- [HOW TO COMPLETE THIS TASK]: How many lines of the entries below contain the string "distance"? State the number alone.

++++++

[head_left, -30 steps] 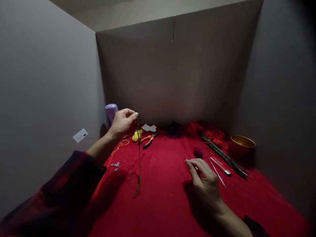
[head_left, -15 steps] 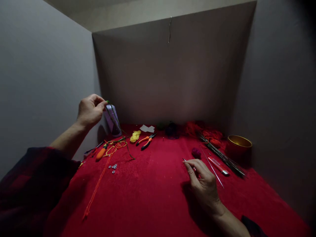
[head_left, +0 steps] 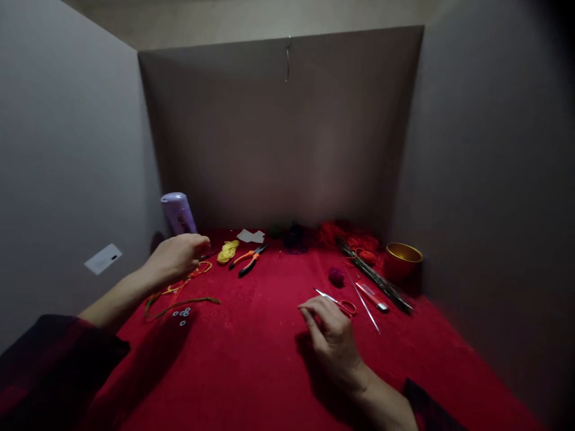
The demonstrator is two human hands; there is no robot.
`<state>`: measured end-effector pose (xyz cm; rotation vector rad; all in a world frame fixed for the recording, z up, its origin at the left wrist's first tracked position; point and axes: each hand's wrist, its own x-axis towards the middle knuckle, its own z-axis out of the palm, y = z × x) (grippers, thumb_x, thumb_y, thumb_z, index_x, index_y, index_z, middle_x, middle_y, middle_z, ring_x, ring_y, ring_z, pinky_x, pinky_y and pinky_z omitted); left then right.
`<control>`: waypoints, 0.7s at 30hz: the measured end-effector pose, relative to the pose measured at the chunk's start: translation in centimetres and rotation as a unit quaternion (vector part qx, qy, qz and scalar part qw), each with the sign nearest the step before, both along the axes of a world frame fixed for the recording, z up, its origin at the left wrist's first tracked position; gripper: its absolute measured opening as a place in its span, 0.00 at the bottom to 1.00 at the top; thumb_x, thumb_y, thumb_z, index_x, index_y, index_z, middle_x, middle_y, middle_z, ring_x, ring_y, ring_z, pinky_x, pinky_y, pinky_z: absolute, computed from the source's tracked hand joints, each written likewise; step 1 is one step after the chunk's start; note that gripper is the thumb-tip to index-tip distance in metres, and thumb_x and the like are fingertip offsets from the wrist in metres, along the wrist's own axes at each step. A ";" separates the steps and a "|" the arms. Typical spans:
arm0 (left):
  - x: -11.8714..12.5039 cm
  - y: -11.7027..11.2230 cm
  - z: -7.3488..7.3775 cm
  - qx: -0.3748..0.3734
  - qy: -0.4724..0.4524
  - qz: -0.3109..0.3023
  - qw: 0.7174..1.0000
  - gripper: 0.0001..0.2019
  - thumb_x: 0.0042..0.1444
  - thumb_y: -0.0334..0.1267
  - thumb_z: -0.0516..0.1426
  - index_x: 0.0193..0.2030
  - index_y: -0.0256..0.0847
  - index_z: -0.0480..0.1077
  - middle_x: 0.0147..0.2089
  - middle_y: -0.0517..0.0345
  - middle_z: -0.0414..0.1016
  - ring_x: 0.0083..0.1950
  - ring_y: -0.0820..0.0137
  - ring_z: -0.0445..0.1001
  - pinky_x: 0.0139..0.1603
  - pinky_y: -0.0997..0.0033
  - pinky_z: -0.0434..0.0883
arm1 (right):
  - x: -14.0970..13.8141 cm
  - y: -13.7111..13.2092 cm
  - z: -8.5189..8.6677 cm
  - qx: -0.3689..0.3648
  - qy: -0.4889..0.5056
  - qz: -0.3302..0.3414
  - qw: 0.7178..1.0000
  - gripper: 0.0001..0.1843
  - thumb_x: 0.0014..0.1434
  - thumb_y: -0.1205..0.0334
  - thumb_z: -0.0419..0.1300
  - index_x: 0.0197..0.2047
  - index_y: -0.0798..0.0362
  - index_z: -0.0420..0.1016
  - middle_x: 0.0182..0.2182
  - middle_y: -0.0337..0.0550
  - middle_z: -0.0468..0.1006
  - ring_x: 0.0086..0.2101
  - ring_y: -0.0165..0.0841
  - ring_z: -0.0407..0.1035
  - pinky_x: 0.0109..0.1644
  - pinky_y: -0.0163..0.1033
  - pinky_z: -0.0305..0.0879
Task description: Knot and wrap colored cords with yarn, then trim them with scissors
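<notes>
My left hand [head_left: 179, 256] hovers over the left side of the red cloth, its fingers curled in. What they hold, if anything, is hidden. Just below it is a green-brown cord [head_left: 197, 301], lying in a loose curve. Orange and yellow cords [head_left: 191, 274] lie partly behind the hand and wrist. Right of centre is my right hand [head_left: 330, 338], thumb and fingertips pressed together; I cannot make out anything between them. Small scissors with red handles [head_left: 348, 307] lie right behind its knuckles, partly covered by them.
Several small metal rings [head_left: 183, 313] lie at left. Farther back are a purple bottle [head_left: 178, 214], yellow yarn [head_left: 228, 251], and orange-handled pliers [head_left: 244, 258]. At right are a magenta yarn ball [head_left: 336, 276], a utility knife [head_left: 372, 296], thin sticks [head_left: 377, 277] and a gold-rimmed bowl [head_left: 402, 269].
My left hand has come down from in front of the bottle, and the green cord it held up now lies lower on the cloth. My right hand has shifted, uncovering the scissors. The view has turned rightward.
</notes>
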<state>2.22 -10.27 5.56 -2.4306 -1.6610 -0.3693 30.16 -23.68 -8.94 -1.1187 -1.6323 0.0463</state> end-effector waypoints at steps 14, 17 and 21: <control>20.9 0.4 -4.9 -0.112 -0.050 -0.248 0.961 0.13 0.56 0.40 0.51 0.32 0.40 0.75 0.32 0.49 0.77 0.34 0.65 0.73 0.33 0.70 0.63 | -2.9 0.3 -1.7 0.152 -0.231 0.112 0.954 0.08 0.61 0.66 0.52 0.31 0.53 0.69 0.24 0.38 0.70 0.25 0.28 0.61 0.26 0.35 0.55; 24.1 2.7 -5.8 -0.141 -0.053 -0.259 0.954 0.11 0.55 0.39 0.52 0.34 0.40 0.76 0.34 0.52 0.79 0.35 0.67 0.74 0.31 0.73 0.62 | -3.1 1.0 -2.3 0.171 -0.236 0.117 0.949 0.09 0.62 0.64 0.53 0.30 0.53 0.69 0.22 0.36 0.68 0.23 0.28 0.60 0.23 0.34 0.54; 28.3 4.8 -6.9 -0.156 -0.063 -0.262 0.950 0.09 0.52 0.37 0.54 0.35 0.40 0.76 0.35 0.51 0.79 0.36 0.66 0.75 0.33 0.73 0.64 | -3.4 1.9 -3.0 0.194 -0.204 0.091 0.955 0.10 0.59 0.60 0.57 0.27 0.52 0.67 0.20 0.35 0.66 0.21 0.28 0.60 0.18 0.34 0.47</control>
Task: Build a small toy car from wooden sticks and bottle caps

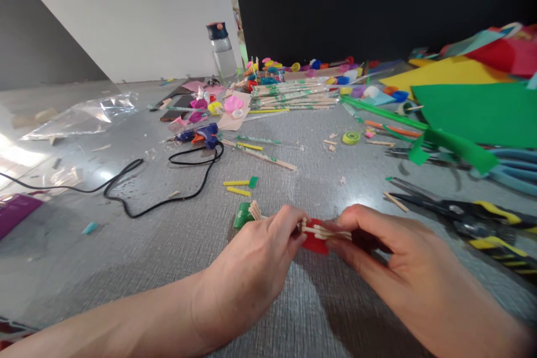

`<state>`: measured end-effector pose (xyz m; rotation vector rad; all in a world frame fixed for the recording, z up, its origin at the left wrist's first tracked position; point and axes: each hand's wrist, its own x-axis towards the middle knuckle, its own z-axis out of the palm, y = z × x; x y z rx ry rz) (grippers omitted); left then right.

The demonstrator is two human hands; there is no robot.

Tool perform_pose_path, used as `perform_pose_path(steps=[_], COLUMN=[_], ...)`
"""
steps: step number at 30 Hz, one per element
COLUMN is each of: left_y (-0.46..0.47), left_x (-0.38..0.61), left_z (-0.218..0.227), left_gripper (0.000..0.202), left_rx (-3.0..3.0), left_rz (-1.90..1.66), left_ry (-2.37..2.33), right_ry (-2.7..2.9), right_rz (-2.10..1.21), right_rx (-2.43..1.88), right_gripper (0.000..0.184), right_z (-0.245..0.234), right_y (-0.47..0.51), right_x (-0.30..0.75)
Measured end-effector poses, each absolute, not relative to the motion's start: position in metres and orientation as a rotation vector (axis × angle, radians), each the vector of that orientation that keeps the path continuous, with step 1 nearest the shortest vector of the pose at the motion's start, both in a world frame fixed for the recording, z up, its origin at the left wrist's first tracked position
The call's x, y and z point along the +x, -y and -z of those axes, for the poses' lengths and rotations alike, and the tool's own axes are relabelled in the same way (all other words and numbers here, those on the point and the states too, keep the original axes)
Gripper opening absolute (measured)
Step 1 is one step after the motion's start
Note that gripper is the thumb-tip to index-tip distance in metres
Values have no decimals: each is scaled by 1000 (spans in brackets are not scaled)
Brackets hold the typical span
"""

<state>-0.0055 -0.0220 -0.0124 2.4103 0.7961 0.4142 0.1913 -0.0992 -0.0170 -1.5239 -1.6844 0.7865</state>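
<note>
My left hand (255, 254) is closed, its thumb and forefinger pinching the left side of a small craft piece made of pale wooden sticks (312, 230) and a red plastic part (315, 244). From the right, my right hand (394, 251) pinches the other ends of the sticks between thumb and fingers. The red part shows between the two hands, behind and below the sticks. Beyond my left knuckles, more stick ends (255, 210) and a green rounded piece (243, 216) stick out; whether they join the held piece is hidden.
A blue glue gun (205, 134) with a black cord (130, 215) lies to the left. Yellow-handled pliers (461, 215) and blue-handled scissors (514, 170) lie right. Wrapped sticks (293, 95), a water bottle (223, 53), green sheets (478, 114) and coloured caps are behind.
</note>
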Motion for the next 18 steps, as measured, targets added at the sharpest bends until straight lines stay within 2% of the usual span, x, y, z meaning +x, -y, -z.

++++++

- [EXERCISE RESPONSE]: 2